Look through the material below and report every line that includes "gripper".

* GIVEN INFORMATION *
┄┄┄┄┄┄

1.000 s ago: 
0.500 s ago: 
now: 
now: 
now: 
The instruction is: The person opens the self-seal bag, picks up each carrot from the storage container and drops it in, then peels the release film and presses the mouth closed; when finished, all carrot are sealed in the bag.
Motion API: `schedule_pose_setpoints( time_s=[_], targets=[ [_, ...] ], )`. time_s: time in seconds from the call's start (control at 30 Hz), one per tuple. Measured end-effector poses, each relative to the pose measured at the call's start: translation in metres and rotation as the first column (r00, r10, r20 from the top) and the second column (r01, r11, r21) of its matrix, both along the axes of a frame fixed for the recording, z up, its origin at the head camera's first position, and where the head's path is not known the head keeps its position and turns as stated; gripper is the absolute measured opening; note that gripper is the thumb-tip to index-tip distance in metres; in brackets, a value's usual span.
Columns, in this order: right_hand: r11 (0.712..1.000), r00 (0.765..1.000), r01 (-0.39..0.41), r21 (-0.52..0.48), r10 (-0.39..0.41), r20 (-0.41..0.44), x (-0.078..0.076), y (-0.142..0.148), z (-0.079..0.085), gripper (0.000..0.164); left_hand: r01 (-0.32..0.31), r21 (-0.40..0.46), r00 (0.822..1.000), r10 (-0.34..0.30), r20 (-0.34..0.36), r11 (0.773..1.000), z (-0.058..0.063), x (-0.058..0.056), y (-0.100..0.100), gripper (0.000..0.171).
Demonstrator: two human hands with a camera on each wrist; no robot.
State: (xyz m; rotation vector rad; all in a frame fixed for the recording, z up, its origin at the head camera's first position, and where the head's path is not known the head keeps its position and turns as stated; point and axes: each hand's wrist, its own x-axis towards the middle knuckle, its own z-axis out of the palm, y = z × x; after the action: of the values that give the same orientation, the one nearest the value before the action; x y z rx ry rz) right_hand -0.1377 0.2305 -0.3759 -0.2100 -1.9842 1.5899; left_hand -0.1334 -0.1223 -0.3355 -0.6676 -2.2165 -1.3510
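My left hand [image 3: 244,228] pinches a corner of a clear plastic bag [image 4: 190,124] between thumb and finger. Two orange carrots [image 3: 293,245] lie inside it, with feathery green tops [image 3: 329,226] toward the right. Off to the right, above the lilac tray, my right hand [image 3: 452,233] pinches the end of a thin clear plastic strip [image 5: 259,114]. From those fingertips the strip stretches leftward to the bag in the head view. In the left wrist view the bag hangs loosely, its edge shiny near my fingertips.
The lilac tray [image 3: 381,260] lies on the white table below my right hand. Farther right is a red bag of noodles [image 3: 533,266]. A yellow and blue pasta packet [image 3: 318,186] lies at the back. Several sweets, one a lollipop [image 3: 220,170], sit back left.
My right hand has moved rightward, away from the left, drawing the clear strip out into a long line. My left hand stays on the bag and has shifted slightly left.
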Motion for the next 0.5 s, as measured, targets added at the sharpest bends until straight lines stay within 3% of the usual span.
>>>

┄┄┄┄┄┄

* TASK RESULT *
Motion API: `schedule_pose_setpoints( time_s=[_], targets=[ [_, ...] ], )`. time_s: time in seconds from the call's start (control at 30 Hz), one per tuple. Measured end-effector poses, each relative to the pose measured at the call's start: translation in metres and rotation as the first column (r00, r10, r20 from the top) and the second column (r01, r11, r21) of its matrix, both along the axes of a frame fixed for the recording, z up, its origin at the head camera's first position, and where the head's path is not known the head keeps its position and turns as stated; gripper is the absolute measured opening; note that gripper is the thumb-tip to index-tip distance in metres; in brackets, a value's usual span.
Columns, in this order: right_hand: r11 (0.712..1.000), r00 (0.765..1.000), r01 (-0.39..0.41), r21 (-0.52..0.48), r10 (-0.39..0.41), r20 (-0.41..0.44), x (-0.078..0.076), y (-0.142..0.148), z (-0.079..0.085), gripper (0.000..0.164); left_hand: r01 (-0.32..0.31), r21 (-0.40..0.46), r00 (0.822..1.000), r10 (-0.34..0.30), r20 (-0.34..0.36), r11 (0.773..1.000), z (-0.058..0.063), x (-0.058..0.056), y (-0.100..0.100), gripper (0.000..0.171).

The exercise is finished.